**Task item**
In the copy, keep every record exact and leave out all images.

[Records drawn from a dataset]
┄┄┄┄┄┄
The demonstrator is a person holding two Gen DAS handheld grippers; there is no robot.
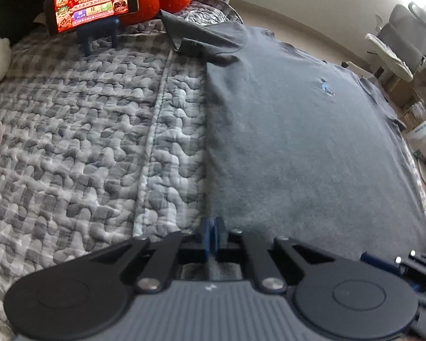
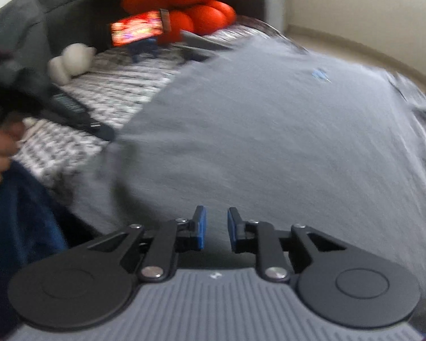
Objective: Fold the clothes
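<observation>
Slippage is your main risk: your left gripper (image 1: 212,234) has its blue pads pressed together on the near edge of the grey T-shirt (image 1: 298,142), right at its left side line, and a thin pinch like that could let go if you pull fast. Your right gripper (image 2: 216,231) hangs above the same shirt with its fingers narrowly apart and nothing between them, so any lift now would probably be one-sided and drag the cloth askew across the quilted bedspread (image 1: 85,113). The shirt lies spread flat on the bed, one sleeve (image 1: 201,37) flopped over near the top; folding without smoothing it may trap a crease. A phone on a stand (image 1: 95,5) sits close to that sleeve and could be knocked.

The right wrist view is smeared by motion, so the shirt's near hem is hard to read there. Its far right edge runs off the bed's side, and you cannot tell how much hangs over.
</observation>
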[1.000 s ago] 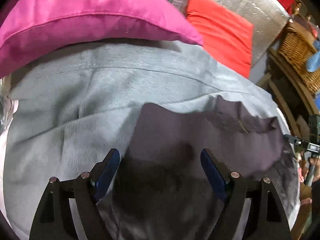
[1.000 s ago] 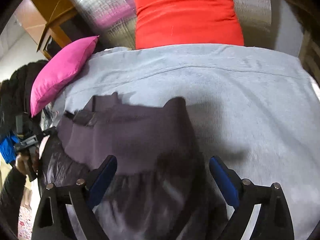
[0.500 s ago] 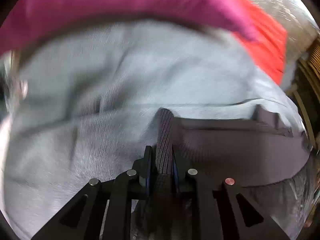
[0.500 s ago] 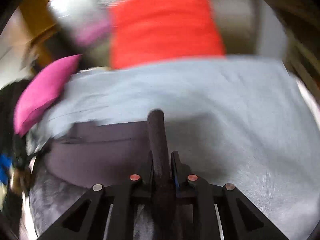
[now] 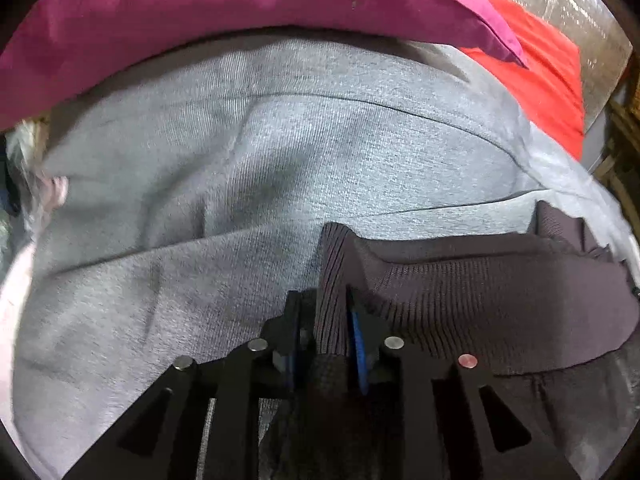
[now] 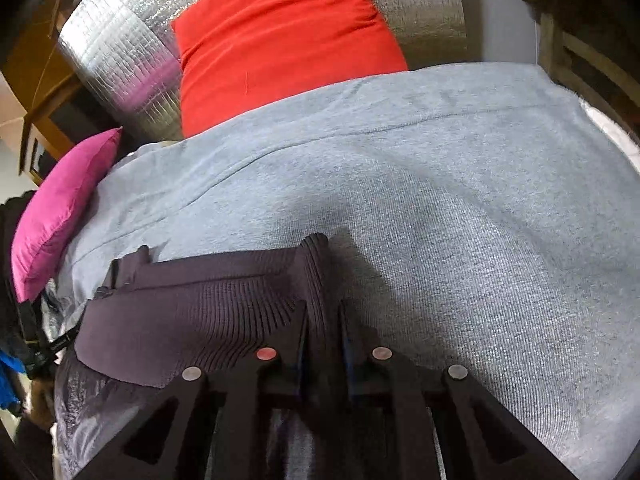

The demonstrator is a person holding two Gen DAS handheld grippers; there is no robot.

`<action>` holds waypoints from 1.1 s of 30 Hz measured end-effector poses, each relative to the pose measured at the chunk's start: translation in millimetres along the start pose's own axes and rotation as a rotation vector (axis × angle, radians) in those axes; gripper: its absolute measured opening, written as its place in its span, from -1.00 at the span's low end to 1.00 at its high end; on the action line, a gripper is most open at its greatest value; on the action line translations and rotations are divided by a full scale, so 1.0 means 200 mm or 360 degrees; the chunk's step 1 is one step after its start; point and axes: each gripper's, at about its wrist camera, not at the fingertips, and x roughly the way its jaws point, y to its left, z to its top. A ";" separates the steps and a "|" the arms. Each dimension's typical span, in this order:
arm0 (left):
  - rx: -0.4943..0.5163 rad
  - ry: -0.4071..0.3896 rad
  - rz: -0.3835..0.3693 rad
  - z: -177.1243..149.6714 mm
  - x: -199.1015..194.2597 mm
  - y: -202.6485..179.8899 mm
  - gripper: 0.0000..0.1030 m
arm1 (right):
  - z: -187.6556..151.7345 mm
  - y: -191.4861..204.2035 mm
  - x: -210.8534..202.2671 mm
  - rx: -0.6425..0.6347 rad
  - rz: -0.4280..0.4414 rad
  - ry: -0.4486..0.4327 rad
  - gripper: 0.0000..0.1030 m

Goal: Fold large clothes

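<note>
A dark purple-brown garment with a ribbed hem lies at the near edge of a bed covered by a grey blanket. My left gripper is shut on the left corner of the ribbed hem, which sticks up between the fingers. My right gripper is shut on the right corner of the same garment. The hem is stretched taut between the two grippers and held a little above the blanket. The lower part of the garment hangs out of sight below.
A magenta pillow lies at the far left of the bed, close ahead of my left gripper; it also shows in the right wrist view. A red pillow leans on a silver foil backing. Wooden furniture stands to the right.
Both grippers were open over the flat garment a second ago. They have closed on its two hem corners and lifted it, moving forward over the blanket.
</note>
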 end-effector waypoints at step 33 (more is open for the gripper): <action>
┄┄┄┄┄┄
**Task result**
The demonstrator is a person holding two Gen DAS handheld grippers; there is no robot.
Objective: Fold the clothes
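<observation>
Slippage is your main risk: your left gripper (image 1: 212,234) has its blue pads pressed together on the near edge of the grey T-shirt (image 1: 298,142), right at its left side line, and a thin pinch like that could let go if you pull fast. Your right gripper (image 2: 216,231) hangs above the same shirt with its fingers narrowly apart and nothing between them, so any lift now would probably be one-sided and drag the cloth askew across the quilted bedspread (image 1: 85,113). The shirt lies spread flat on the bed, one sleeve (image 1: 201,37) flopped over near the top; folding without smoothing it may trap a crease. A phone on a stand (image 1: 95,5) sits close to that sleeve and could be knocked.

The right wrist view is smeared by motion, so the shirt's near hem is hard to read there. Its far right edge runs off the bed's side, and you cannot tell how much hangs over.
</observation>
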[1.000 s ago] 
[1.000 s ago] 
[0.500 s ago] 
[0.500 s ago] 
[now] 
[now] 

The demonstrator is a person holding two Gen DAS handheld grippers; there is no robot.

`<action>` holds waypoints from 1.1 s of 30 Hz measured end-effector poses, each relative to the pose measured at the chunk's start: translation in millimetres along the start pose's own axes and rotation as a rotation vector (axis × angle, radians) in those axes; gripper: its absolute measured opening, written as its place in its span, from -1.00 at the span's low end to 1.00 at its high end; on the action line, a gripper is most open at its greatest value; on the action line translations and rotations are divided by a full scale, so 1.0 means 200 mm or 360 degrees; the chunk's step 1 is one step after its start; point and axes: each gripper's, at about its wrist camera, not at the fingertips, and x roughly the way its jaws point, y to its left, z to its top. A ";" separates the steps and a "|" the arms. Each dimension's typical span, in this order:
arm0 (left):
  - rx: -0.4943..0.5163 rad
  - ry: -0.4071..0.3896 rad
  - rz: -0.3835..0.3693 rad
  - z: -177.1243..149.6714 mm
  - x: -199.1015..194.2597 mm
  - y: -202.6485..179.8899 mm
  - gripper: 0.0000..0.1030 m
arm1 (right):
  - z: -187.6556..151.7345 mm
  - y: -191.4861..204.2035 mm
  - x: -210.8534..202.2671 mm
  - rx: -0.6425..0.6347 rad
  - rz: -0.4280..0.4414 rad
  - ry: -0.4486..0.4327 rad
  - gripper: 0.0000..0.1030 m

Goal: Fold large clothes

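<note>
A dark purple-brown garment with a ribbed hem lies at the near edge of a bed covered by a grey blanket. My left gripper is shut on the left corner of the ribbed hem, which sticks up between the fingers. My right gripper is shut on the right corner of the same garment. The hem is stretched taut between the two grippers and held a little above the blanket. The lower part of the garment hangs out of sight below.
A magenta pillow lies at the far left of the bed, close ahead of my left gripper; it also shows in the right wrist view. A red pillow leans on a silver foil backing. Wooden furniture stands to the right.
Both grippers were open over the flat garment a second ago. They have closed on its two hem corners and lifted it, moving forward over the blanket.
</note>
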 end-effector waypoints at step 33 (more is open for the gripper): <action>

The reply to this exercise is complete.